Mr Nayar regaled us with stories about his encounters with Pakistan's first military dictator General Ayub Khan and later prime minister Zulfiqar Ali Bhutto. He tried to convince us that peace moves have been initiated many times before but this time "we are heading in the right direction." I reminded him, "You said the same thing after the Lahore declaration was signed by Nawaz Sharif and Vajpayee." He ignored my comment and forced me to laugh at some interesting jokes about Nawaz Sharif.
He said -- with much joy -- that India's Deputy Prime Minister L K Advani had welcomed President Musharraf's address to the joint session of our parliament. This is a very important development, Mr Nayar said. We asked him why Musharraf had not mentioned his meeting with Vajpayee in his speech, why he had not taken parliament into confidence about his peace steps? "We are dealing with a military man," Mr Nayar said, "not with your parliament. This is your problem, not ours."

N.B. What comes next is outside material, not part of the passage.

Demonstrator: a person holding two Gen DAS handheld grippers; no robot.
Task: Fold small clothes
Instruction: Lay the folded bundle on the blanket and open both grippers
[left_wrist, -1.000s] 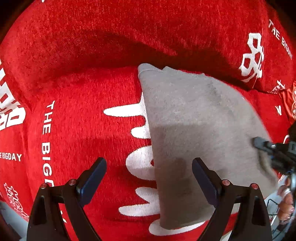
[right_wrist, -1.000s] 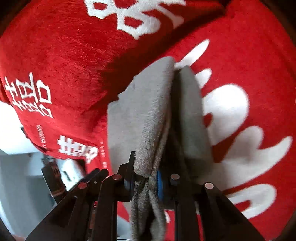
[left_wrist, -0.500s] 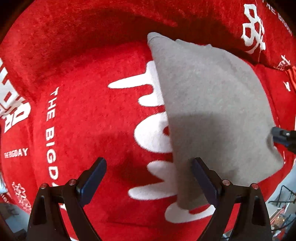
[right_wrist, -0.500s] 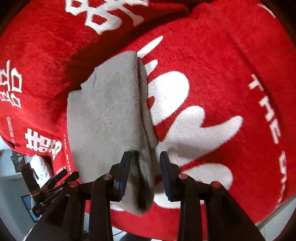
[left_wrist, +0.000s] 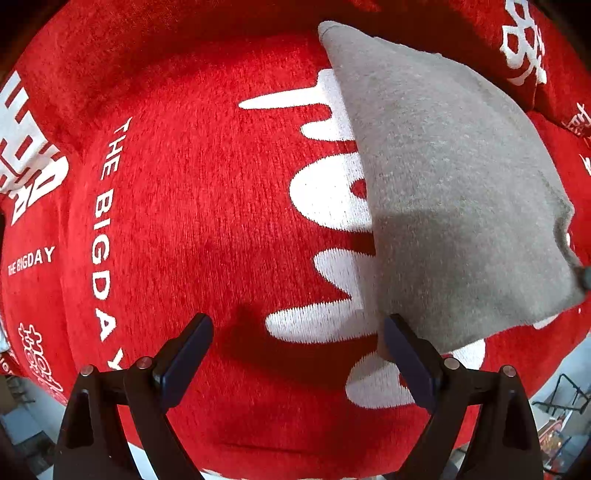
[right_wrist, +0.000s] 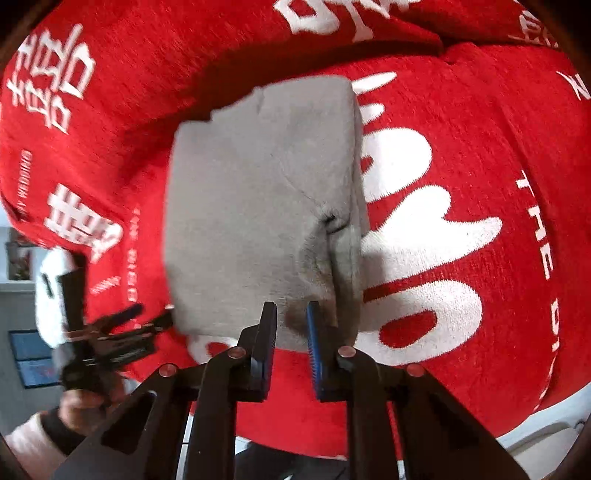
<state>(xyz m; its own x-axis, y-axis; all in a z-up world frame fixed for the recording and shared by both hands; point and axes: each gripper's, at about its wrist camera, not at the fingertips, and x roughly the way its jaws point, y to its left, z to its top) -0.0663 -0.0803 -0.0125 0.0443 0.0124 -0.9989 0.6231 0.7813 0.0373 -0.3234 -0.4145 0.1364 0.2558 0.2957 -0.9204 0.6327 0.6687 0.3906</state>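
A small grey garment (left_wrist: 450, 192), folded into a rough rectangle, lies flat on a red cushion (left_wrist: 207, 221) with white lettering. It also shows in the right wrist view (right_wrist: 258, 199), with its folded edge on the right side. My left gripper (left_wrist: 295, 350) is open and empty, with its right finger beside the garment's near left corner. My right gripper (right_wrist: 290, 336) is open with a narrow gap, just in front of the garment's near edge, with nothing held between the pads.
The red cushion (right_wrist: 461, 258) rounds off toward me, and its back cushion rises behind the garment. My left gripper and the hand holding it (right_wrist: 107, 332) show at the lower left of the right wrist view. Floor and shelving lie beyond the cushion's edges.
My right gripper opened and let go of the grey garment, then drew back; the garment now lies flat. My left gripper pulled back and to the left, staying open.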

"Some people in the BJP want to deal only with Musharraf," he felt. "He started the Kargil war in 1999 and the BJP increased its tally by more than 70 seats in the Lok Sabha in the October 1999 election. This year Musharraf started a peace process and the BJP expects a further increase in its tally because of peace. No doubt, Musharraf is lucky for them."

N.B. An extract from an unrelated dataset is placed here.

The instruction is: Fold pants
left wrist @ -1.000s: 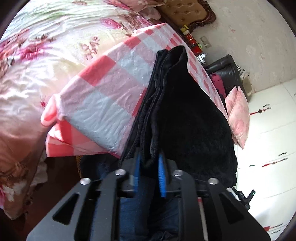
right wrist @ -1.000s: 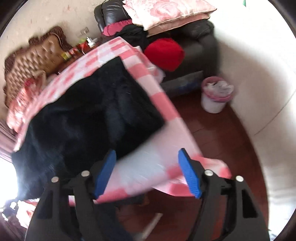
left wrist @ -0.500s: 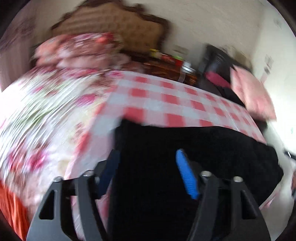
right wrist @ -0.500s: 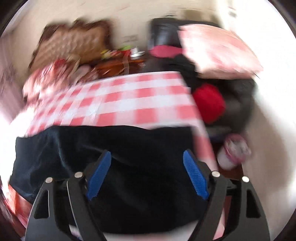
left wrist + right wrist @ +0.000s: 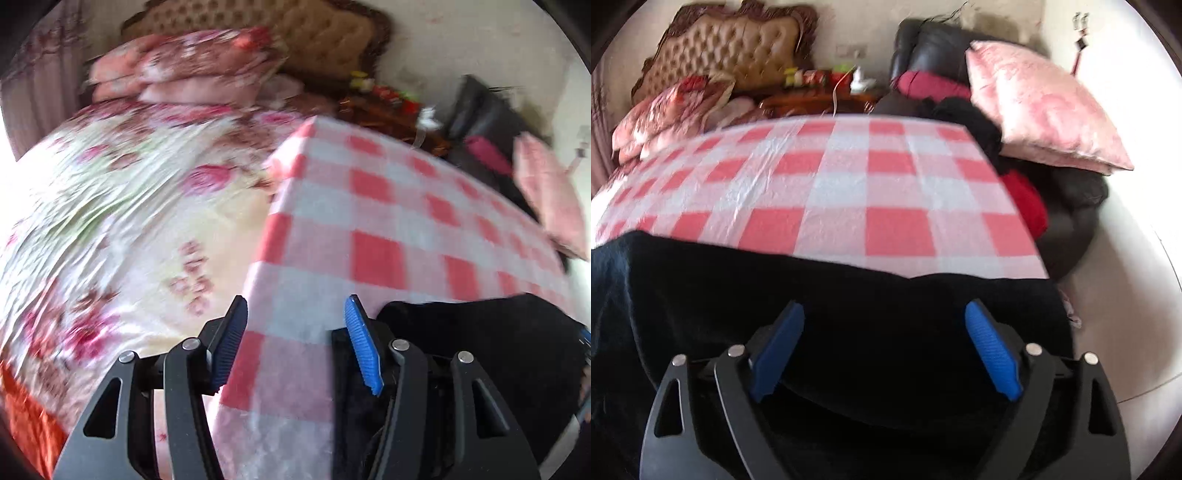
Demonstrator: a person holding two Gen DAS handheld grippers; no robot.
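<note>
- Writing: no brand, label or lettering legible in either view; both are motion-blurred.
- Landmark: one table under a red-and-white checked cloth [image 5: 849,177].
- Pants [image 5: 849,314]: one black garment, lying on the near edge of the checked cloth and draping over that edge. In the left wrist view the same dark mass [image 5: 480,339] sits at the near right part of the cloth.
- Left gripper [image 5: 295,343]: two blue-padded fingers spread wide, nothing between them; poised over the near left corner of the cloth, clear of the pants, which lie just beside its right finger.
- Right gripper [image 5: 886,347]: two blue-padded fingers spread wide, holding nothing; positioned above the pants at the near edge of the cloth.
- Left of the table: one bed with a floral quilt [image 5: 110,206]; floral pillows [image 5: 192,62] piled at its head, count unclear.
- Beyond the table: one tufted tan headboard [image 5: 731,44], one dark wood nightstand [image 5: 820,101] with small items too blurred to count.
- Right of the table: one dark leather armchair [image 5: 923,48] carrying one pink cushion [image 5: 1041,107], one maroon item [image 5: 931,83] and one red item [image 5: 1027,206].
</note>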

One of us pointed towards Chaudhry Aitzaz Ahsan and said he was the interior minister in Benazir Bhutto's government. "When Benazir issued a joint statement of friendship with Rajiv Gandhi in 1990 some people alleged that Chaudhrysahib provided the lists of Sikh militants to India. Within a few months Benazir was ousted from government. Then Nawaz Sharif issued a joint statement of friendship with Vajpayee in 1999. Within months he too was ousted. Both of them sacrificed their governments because of India. How can you ignore them?" Mr Nayar had no answer.
Both Mr Nayar and Chaudhrysahib forced us to discuss only one question: What kind of measures should Atal Bihari Vajpayee take to further strengthen the peace process between India and Pakistan? We suggested many.
For Kuldip Nayar these were very big steps. "Move slowly and expect such steps only after the general election in India," he said, insisting that we "suggest something soft." Chaudhrysahib disagreed with his friend and said, "Okay, don't move swiftly, but this is the right time to announce something, utilize the ongoing peace wave, at least lift some visa restrictions. Talk to Vajpayee, tell him don't waste this golden opportunity otherwise opponents of peace in Pakistan may get a chance to spoil the whole move."
Mr Nayar was aware about the feeling in Pakistan that India has not done enough on confidence building measures and revealed why India is so cautious. "The level of infiltration is coming down, but this is winter. The infiltration season starts in April and May, so the real test will be in the summer. Summer will decide the warmth in our relations."
His answer proved the point that despite Musharraf's claims that history has been made, there are still apprehensions and political constraints in New Delhi and Islamabad. That is why Pakistan Information Minister Sheikh Rashid Ahmed told the senate this week that the government would not lift the ban on Indian television channels.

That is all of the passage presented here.